Call it an antiquarian newspaper holiday miracle.
“Rather a peculiar thing happened a few days ago,” Lieutenant Howard Smith of Hudson Falls wrote his mother from a military hospital in France on December 26th, 1918. “One of the orderlies of this ward found a picture of me in The Post-Star while he was in another ward. It was an account of my getting a Boche.”
Smith, a military aviator, had been wounded in the arm during a combat flight over Germany.
Smith learned that the newspaper from his hometown area belonged to Lieutenant Arthur Duel of Glens Falls, who formerly worked at C.V. Peters department store in downtown.
Duel was serving with an Army medical unit at the hospital.
“Through him I learned that Ned Fursman had died over here,” Smith wrote in the December 26th letter. “I am very sorry for I know what he was to his family and how they loved him.”
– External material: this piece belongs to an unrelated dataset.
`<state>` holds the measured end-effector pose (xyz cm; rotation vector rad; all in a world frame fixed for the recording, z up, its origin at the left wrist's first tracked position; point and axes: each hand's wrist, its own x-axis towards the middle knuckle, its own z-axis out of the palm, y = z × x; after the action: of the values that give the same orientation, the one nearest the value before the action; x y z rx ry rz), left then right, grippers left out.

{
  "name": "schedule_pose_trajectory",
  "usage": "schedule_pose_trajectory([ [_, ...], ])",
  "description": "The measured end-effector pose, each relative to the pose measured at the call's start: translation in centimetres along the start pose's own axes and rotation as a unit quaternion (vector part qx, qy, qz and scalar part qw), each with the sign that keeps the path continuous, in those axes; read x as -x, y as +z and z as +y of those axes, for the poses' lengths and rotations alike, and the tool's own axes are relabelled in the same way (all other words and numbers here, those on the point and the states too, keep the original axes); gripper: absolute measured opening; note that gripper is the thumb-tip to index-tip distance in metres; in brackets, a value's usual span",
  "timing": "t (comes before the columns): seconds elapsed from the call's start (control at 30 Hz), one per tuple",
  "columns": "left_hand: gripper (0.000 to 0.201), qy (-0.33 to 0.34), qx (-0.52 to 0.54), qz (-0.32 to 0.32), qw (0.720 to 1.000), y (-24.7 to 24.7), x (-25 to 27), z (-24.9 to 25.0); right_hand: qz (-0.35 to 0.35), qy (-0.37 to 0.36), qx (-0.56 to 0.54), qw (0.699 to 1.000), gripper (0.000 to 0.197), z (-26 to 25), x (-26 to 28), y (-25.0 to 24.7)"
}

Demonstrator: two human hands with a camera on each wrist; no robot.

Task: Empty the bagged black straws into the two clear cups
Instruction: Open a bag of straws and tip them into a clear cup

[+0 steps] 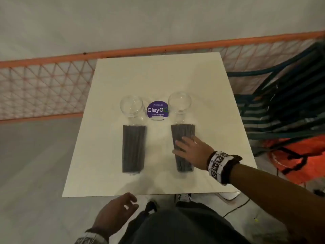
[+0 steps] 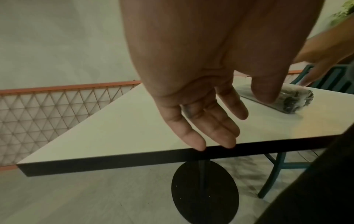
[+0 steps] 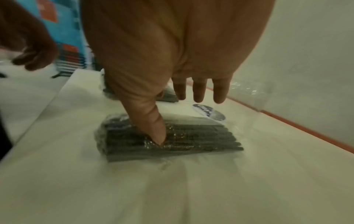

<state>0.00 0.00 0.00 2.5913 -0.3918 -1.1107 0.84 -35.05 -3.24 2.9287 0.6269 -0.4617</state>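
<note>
Your right hand (image 1: 190,149) lies flat, unclenched, thumb pressing the right bag of black straws (image 1: 182,147); your left hand (image 1: 117,209) hangs relaxed off the surface's (image 1: 109,173) near edge.

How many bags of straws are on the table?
2. The left bag lies untouched before the left cup; the right bag lies before the right cup, under the right hand. None seems hidden.

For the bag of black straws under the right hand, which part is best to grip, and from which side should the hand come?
Grip the right straw bag around its middle, coming from above, thumb on one long side and fingers on the other. It lies flat on the table as a long, narrow bundle, so the middle probably balances best. The right hand is already there, thumb touching the plastic.
</note>
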Motion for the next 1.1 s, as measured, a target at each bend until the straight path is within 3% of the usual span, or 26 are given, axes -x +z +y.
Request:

Army National Guard 1st Lt. Edgar L. Fursman of Hudson Falls died October 6th, 1918 of disease, according to New Horizons Genealogy World War I honor roll. Christmas at the hospital had been pleasant, considering the circumstances.
“Christmas day was really quite enjoyable here. In fact, much more so than I had expected,” he wrote to his mother. “We had a tree in the ward, plenty of candy, nuts and other delicacies. Then there was a dance in the evening. So, you see, we had quite a pleasant day.”
It was the second consecutive Christmas in Europe for Smith, a Hudson Falls High School graduate and standout-athlete who left his studies at Harvard University in May 1917 to enlist in the military. He also spent two birthdays in Europe.
His mother sent him a Liberty Bond for one of the birthdays. For Christmas in 1917, Smith and several other soldiers enjoyed three days leave at a hotel in Naples. “Luxuries” included good food and hot baths.
“I thought of you and home many times Christmas day, mother,” Smith wrote on December 29th, 1917. “It wasn’t the most enjoyable Christmas I have experienced, but when I remember how miserable it was for the four million in the trenches, I realized fully that I was mighty to be where I was.”
“I am going to ask you to send me some of the heaviest socks you can find such as the lumbermen wear. Also a pair of heavy mittens.”
Smith returned to the states in 1919 and was treated at a military hospital at Cooperstown. He visited his mother at Hudson Falls on June 22nd.
“The young man is rapidly recovering from injuries received in action in France when he was struck in the right arm by a bullet while piloting an aeroplane over the German line,” The Post-Star reported. “The government physicians expect that he will fully recover the use of his arm.”
Smith had fully recovered from his wounds when he was discharged from the military at Hempstead, Long Island in November 1919, and by Christmas he had landed a job at the Guaranty Title and Trust Co. office in New York City.
Illustration: A European poster from the start of the First World War with hopes the war would be over soon.